(Available records begins)

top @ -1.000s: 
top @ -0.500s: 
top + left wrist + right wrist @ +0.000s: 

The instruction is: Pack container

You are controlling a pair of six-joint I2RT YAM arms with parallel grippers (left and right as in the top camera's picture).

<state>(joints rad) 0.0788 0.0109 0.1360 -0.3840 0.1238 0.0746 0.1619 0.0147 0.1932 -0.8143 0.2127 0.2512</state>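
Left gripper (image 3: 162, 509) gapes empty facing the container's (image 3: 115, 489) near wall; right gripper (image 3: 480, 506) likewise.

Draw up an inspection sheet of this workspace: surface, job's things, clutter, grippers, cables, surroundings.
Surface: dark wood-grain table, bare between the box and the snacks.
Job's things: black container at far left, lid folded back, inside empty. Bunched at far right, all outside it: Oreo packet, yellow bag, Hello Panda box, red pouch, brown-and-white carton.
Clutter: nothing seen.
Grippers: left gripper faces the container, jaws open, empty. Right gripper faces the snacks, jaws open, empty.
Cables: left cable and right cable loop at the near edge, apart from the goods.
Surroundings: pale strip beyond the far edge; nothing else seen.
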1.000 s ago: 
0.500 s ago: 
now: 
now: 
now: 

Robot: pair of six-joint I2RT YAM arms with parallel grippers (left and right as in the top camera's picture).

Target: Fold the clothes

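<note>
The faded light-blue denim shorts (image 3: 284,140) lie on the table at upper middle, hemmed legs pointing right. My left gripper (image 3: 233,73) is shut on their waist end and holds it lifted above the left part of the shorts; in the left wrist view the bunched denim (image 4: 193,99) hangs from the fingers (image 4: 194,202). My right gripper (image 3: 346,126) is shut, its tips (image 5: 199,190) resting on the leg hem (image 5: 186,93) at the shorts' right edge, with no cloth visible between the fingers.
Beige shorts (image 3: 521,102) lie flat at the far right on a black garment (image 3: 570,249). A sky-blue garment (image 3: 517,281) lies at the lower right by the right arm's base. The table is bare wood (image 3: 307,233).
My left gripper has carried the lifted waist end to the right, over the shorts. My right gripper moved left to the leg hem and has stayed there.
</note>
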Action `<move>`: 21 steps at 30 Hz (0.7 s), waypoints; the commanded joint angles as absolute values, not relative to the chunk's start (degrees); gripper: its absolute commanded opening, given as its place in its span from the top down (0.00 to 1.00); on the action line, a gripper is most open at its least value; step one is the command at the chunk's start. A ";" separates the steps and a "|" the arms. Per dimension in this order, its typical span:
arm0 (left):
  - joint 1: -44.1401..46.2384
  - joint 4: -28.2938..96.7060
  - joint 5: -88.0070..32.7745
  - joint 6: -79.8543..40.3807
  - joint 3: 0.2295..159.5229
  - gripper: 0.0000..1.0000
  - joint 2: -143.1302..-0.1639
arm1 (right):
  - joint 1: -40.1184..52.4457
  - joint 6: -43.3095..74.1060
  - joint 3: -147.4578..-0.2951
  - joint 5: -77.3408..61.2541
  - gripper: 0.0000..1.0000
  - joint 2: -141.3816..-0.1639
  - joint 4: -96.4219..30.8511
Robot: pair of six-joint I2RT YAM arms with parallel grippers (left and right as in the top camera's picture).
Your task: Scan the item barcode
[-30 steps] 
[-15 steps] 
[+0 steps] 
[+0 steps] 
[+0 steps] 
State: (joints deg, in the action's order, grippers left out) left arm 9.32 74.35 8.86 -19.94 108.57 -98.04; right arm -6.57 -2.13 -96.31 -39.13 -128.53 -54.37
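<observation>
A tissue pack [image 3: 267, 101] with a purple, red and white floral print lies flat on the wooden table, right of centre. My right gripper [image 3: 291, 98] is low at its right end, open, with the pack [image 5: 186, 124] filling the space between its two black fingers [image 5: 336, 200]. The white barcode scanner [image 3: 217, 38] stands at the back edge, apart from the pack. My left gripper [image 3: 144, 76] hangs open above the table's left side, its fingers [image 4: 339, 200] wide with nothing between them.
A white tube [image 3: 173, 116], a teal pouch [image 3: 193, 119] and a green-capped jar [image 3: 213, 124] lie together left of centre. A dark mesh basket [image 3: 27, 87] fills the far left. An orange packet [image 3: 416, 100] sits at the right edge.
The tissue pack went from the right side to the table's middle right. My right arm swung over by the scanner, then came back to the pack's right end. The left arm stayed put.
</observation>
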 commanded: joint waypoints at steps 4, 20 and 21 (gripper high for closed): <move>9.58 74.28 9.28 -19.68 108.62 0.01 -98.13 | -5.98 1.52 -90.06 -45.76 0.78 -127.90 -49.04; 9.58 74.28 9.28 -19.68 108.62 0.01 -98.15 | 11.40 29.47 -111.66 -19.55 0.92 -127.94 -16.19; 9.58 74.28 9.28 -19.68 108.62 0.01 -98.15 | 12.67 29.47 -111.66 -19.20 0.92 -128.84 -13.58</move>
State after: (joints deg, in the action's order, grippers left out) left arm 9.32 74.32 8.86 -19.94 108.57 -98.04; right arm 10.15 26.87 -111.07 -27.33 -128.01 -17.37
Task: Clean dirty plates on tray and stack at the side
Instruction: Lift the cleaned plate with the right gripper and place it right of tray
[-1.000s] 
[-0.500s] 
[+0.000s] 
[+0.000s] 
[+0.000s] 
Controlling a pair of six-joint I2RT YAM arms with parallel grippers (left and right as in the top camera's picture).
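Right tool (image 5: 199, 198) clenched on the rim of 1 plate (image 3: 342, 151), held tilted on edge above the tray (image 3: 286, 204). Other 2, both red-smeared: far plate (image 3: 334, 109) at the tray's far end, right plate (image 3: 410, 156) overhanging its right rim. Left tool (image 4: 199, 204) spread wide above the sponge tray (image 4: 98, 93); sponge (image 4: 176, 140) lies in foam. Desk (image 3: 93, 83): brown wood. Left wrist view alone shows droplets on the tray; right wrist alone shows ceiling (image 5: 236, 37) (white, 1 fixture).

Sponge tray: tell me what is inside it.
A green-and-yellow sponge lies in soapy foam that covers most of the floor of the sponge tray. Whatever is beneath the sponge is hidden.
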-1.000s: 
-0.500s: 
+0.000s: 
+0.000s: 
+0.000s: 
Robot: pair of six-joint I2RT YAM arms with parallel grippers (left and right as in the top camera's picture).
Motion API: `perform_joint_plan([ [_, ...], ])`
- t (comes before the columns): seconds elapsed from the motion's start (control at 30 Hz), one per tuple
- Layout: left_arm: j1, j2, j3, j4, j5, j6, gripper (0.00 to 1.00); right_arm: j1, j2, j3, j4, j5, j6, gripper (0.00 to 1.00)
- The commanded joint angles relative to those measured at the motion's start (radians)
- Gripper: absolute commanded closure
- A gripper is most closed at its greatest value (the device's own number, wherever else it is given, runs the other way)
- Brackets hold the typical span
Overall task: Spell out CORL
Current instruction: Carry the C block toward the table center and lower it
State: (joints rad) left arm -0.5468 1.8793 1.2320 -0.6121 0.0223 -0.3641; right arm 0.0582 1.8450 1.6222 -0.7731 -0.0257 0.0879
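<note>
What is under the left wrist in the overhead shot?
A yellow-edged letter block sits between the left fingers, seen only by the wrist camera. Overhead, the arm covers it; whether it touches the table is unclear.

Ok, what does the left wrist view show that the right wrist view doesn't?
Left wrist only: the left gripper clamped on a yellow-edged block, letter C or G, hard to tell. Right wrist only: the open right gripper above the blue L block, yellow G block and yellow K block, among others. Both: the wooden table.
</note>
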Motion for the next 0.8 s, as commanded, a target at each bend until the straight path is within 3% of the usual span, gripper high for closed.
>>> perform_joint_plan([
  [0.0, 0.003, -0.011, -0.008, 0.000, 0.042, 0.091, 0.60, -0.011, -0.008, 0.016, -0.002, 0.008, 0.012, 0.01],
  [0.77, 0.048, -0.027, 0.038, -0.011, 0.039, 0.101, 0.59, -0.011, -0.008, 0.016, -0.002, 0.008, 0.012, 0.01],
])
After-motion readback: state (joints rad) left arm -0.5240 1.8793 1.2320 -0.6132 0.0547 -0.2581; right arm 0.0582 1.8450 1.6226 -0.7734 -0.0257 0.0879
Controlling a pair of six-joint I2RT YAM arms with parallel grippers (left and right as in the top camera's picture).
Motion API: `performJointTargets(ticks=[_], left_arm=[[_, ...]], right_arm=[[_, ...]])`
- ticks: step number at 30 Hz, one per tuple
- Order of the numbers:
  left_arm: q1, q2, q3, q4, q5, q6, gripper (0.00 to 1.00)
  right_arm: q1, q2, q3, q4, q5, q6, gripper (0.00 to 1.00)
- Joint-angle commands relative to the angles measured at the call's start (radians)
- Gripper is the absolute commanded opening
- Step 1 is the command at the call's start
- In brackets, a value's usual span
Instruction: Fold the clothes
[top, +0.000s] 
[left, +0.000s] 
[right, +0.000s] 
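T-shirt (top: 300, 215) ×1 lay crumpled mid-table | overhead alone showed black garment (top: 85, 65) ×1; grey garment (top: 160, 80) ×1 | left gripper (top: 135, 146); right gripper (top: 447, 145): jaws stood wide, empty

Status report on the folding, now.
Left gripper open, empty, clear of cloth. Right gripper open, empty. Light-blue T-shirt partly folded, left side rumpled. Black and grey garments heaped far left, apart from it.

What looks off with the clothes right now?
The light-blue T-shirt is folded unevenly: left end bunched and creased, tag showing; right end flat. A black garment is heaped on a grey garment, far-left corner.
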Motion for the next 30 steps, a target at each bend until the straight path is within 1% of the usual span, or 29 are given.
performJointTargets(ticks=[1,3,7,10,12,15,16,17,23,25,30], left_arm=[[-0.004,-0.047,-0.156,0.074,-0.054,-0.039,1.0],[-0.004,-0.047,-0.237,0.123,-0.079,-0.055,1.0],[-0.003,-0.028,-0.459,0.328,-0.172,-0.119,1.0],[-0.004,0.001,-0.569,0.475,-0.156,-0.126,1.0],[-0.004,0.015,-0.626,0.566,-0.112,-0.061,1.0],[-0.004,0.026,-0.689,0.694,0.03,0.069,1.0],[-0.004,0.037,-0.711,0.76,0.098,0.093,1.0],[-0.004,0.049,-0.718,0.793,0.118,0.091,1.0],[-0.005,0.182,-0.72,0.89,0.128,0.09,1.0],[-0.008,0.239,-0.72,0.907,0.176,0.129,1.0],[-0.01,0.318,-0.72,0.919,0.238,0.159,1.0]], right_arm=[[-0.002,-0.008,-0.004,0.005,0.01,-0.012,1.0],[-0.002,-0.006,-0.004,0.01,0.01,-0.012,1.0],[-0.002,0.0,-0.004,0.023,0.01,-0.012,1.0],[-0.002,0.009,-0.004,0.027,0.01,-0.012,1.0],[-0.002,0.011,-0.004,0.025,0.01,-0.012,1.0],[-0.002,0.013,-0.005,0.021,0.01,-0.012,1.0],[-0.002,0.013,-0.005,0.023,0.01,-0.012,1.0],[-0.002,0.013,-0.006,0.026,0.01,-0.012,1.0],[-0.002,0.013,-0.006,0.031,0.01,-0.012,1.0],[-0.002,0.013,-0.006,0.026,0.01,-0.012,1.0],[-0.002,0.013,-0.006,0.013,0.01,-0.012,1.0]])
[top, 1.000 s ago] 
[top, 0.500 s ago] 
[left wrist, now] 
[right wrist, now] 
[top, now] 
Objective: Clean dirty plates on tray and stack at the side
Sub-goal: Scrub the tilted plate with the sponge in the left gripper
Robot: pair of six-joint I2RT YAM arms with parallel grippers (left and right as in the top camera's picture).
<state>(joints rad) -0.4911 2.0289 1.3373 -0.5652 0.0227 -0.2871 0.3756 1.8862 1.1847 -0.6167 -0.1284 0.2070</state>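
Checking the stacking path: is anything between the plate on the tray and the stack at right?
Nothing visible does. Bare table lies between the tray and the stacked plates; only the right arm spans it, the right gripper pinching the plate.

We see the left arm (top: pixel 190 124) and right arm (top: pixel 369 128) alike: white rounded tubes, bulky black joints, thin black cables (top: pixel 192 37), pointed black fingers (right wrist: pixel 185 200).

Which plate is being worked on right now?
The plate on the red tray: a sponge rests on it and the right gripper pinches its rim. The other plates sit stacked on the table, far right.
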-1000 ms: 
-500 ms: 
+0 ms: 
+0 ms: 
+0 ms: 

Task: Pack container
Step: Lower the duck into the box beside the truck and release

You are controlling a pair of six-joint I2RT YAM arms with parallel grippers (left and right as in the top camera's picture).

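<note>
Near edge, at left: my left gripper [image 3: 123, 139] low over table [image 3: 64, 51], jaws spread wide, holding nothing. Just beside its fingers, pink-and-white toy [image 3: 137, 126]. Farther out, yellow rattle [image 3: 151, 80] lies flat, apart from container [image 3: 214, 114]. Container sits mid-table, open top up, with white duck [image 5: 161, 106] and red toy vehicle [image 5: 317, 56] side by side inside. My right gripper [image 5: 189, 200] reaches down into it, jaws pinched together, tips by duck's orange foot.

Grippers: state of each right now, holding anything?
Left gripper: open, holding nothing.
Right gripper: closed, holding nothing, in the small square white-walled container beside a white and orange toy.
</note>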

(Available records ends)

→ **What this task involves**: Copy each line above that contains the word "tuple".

→ **Answer space**:
- t (comes before the columns): seconds elapsed from the motion's start (control at 30 Hz), one per tuple
- ticks: step number at 30 Hz, one per tuple

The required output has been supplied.